*AIM OF THE TASK:* Whenever a line in the entries below contains the string "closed", copy that line.
______________________________
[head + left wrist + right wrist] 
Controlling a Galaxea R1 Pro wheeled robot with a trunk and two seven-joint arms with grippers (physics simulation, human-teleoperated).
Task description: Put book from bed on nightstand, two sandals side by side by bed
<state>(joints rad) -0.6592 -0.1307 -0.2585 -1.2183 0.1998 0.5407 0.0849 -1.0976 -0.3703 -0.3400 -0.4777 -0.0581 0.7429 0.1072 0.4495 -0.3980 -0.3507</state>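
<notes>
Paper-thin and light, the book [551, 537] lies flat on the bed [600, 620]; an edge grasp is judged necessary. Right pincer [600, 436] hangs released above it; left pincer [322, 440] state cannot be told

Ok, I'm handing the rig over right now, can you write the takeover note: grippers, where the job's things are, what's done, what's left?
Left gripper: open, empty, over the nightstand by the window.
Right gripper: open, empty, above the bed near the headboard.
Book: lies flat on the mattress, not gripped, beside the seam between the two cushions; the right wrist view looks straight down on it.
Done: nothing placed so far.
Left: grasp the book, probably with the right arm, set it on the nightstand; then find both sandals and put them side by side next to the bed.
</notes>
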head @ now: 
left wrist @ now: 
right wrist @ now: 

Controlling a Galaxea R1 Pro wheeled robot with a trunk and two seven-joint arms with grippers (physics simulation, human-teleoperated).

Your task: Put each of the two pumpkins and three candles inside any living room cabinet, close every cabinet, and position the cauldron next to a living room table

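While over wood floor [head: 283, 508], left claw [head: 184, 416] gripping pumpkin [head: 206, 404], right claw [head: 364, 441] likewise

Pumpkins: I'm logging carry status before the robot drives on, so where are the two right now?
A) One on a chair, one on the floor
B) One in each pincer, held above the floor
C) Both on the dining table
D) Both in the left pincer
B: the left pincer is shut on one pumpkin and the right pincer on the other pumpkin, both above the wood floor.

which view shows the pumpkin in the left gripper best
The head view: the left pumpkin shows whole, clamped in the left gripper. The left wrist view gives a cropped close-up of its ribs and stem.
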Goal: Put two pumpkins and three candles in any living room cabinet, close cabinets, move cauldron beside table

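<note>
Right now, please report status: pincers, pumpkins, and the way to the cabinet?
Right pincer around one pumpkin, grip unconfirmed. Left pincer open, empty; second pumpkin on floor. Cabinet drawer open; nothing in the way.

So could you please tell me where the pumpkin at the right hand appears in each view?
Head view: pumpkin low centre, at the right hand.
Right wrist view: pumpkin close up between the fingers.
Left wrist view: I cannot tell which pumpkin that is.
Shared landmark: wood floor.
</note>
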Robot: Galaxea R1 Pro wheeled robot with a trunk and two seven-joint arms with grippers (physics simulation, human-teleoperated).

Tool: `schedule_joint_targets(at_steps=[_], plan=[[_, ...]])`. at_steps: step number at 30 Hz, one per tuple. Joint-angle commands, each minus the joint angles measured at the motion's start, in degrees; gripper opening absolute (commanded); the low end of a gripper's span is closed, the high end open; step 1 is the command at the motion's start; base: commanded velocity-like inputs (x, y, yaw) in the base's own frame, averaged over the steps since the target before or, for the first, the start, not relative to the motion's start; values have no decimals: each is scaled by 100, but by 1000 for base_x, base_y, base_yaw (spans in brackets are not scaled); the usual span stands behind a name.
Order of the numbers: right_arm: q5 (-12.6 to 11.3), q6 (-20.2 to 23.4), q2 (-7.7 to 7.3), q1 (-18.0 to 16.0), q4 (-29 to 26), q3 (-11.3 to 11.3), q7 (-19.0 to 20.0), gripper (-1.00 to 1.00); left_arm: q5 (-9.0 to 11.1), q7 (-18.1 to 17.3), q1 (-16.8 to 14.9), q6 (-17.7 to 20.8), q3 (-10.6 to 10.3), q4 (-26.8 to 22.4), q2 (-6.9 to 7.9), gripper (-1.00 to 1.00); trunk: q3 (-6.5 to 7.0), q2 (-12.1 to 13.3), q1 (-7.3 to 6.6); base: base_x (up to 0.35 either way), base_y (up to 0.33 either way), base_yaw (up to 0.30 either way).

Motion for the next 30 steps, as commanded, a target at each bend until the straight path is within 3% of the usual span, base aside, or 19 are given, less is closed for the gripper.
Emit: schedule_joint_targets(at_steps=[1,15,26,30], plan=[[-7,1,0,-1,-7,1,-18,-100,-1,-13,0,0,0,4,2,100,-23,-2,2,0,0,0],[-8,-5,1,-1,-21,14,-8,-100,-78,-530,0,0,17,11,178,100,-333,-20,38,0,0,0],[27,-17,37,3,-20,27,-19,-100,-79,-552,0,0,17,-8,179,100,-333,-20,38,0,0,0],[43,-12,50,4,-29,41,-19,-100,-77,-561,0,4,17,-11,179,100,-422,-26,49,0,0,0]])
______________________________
*WRITTEN RESPONSE:*
Tool: `schedule_joint_targets(at_steps=[_], plan=[[_, ...]])`. at_steps: step number at 30 Hz, one per tuple. Joint-angle commands, each minus the joint angles measured at the motion's start, in degrees; gripper opening absolute (commanded); the low end of a gripper's span is closed, the high end open; step 1 is the command at the motion's start; base: commanded velocity-like inputs (x, y, yaw) in the base's own frame, averaged over the steps since the target before or, for the first, the start, not relative to the motion's start; values have no decimals: each is scaled by 100, but by 1000 for base_x, base_y, base_yaw (spans in brackets are not scaled); the usual span stands behind a name.
Motion for the next 30 steps, as commanded, a target at each bend until the straight path is within 3% of the usual span, base aside, or 19 are given, less is closed for the gripper.

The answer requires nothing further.